Once the pictures are set aside, repeat all of the data below exactly.
(Beginning of DATA EXTRACT)
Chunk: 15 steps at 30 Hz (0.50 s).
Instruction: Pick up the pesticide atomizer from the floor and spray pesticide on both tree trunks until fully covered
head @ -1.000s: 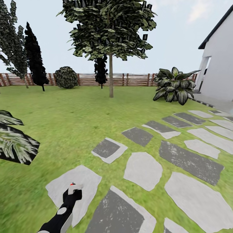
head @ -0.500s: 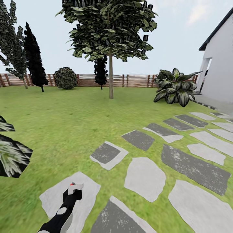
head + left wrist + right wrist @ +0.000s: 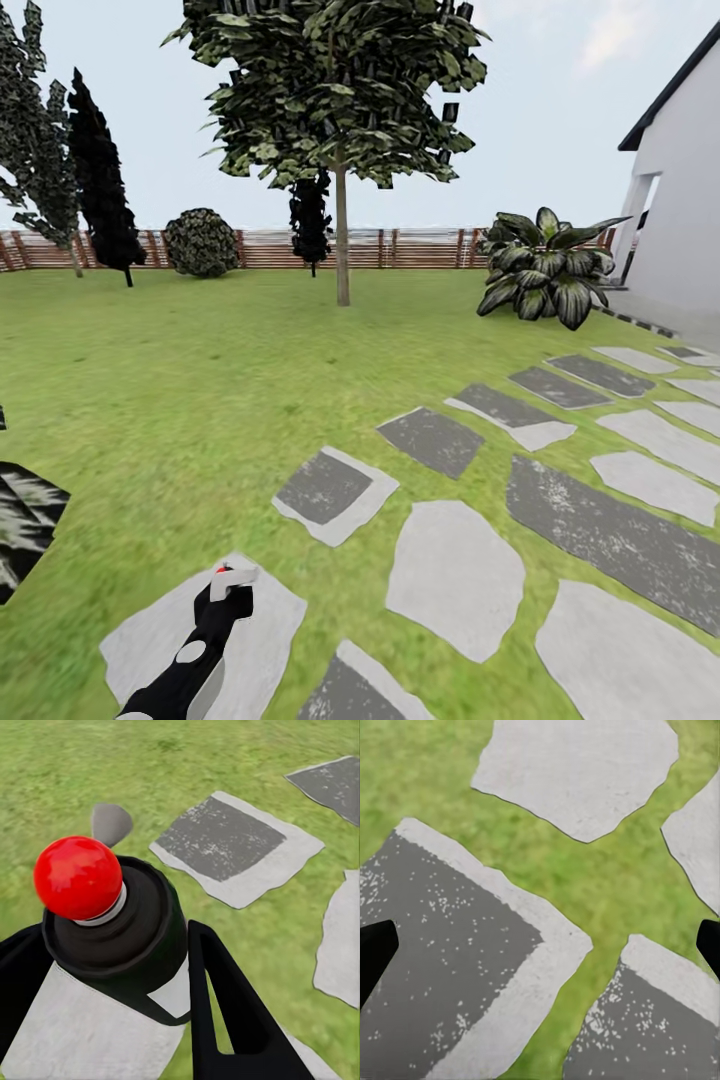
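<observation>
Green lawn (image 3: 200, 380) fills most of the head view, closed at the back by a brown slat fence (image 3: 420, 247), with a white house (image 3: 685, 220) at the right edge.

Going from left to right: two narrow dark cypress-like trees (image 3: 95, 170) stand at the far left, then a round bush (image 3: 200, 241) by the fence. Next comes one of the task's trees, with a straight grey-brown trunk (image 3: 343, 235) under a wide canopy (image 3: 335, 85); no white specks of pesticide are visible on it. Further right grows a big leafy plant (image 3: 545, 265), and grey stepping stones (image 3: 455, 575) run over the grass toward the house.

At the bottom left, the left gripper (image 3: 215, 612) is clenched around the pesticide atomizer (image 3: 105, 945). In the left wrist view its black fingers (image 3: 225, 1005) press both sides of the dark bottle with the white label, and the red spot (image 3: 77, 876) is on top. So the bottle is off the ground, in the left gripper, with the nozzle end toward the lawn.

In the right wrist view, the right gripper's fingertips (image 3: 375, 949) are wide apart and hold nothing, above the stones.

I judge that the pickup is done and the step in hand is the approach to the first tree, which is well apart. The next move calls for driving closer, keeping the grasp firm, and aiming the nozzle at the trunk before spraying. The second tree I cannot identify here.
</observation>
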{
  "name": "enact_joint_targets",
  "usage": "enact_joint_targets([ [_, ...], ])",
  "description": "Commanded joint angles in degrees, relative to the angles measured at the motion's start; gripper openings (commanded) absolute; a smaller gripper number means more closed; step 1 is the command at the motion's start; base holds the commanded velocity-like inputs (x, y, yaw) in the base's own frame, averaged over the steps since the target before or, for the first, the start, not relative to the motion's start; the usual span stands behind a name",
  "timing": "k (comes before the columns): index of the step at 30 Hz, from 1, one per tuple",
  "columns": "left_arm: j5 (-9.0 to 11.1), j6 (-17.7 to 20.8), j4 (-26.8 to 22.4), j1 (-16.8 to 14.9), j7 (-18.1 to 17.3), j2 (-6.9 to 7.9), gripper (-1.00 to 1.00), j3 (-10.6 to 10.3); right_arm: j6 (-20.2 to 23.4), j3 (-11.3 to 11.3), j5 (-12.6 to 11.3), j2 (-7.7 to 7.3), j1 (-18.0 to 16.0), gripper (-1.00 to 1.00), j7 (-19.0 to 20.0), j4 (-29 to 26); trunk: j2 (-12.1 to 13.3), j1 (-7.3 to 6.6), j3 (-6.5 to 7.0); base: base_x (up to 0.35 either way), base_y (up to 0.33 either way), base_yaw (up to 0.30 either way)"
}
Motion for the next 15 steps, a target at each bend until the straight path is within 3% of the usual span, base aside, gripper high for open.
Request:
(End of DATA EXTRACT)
■ WRITTEN SOLUTION:
Chunk: 15 steps at 30 Hz (0.50 s).
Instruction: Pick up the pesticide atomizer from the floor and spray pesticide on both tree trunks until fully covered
head @ -1.000s: 
head @ -0.500s: 
head + left wrist + right wrist @ +0.000s: 
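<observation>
Green lawn (image 3: 200, 380) fills most of the head view, closed at the back by a brown slat fence (image 3: 420, 247), with a white house (image 3: 685, 220) at the right edge.

Going from left to right: two narrow dark cypress-like trees (image 3: 95, 170) stand at the far left, then a round bush (image 3: 200, 241) by the fence. Next comes one of the task's trees, with a straight grey-brown trunk (image 3: 343, 235) under a wide canopy (image 3: 335, 85); no white specks of pesticide are visible on it. Further right grows a big leafy plant (image 3: 545, 265), and grey stepping stones (image 3: 455, 575) run over the grass toward the house.

At the bottom left, the left gripper (image 3: 215, 612) is clenched around the pesticide atomizer (image 3: 105, 945). In the left wrist view its black fingers (image 3: 225, 1005) press both sides of the dark bottle with the white label, and the red spot (image 3: 77, 876) is on top. So the bottle is off the ground, in the left gripper, with the nozzle end toward the lawn.

In the right wrist view, the right gripper's fingertips (image 3: 375, 949) are wide apart and hold nothing, above the stones.

I judge that the pickup is done and the step in hand is the approach to the first tree, which is well apart. The next move calls for driving closer, keeping the grasp firm, and aiming the nozzle at the trunk before spraying. The second tree I cannot identify here.
</observation>
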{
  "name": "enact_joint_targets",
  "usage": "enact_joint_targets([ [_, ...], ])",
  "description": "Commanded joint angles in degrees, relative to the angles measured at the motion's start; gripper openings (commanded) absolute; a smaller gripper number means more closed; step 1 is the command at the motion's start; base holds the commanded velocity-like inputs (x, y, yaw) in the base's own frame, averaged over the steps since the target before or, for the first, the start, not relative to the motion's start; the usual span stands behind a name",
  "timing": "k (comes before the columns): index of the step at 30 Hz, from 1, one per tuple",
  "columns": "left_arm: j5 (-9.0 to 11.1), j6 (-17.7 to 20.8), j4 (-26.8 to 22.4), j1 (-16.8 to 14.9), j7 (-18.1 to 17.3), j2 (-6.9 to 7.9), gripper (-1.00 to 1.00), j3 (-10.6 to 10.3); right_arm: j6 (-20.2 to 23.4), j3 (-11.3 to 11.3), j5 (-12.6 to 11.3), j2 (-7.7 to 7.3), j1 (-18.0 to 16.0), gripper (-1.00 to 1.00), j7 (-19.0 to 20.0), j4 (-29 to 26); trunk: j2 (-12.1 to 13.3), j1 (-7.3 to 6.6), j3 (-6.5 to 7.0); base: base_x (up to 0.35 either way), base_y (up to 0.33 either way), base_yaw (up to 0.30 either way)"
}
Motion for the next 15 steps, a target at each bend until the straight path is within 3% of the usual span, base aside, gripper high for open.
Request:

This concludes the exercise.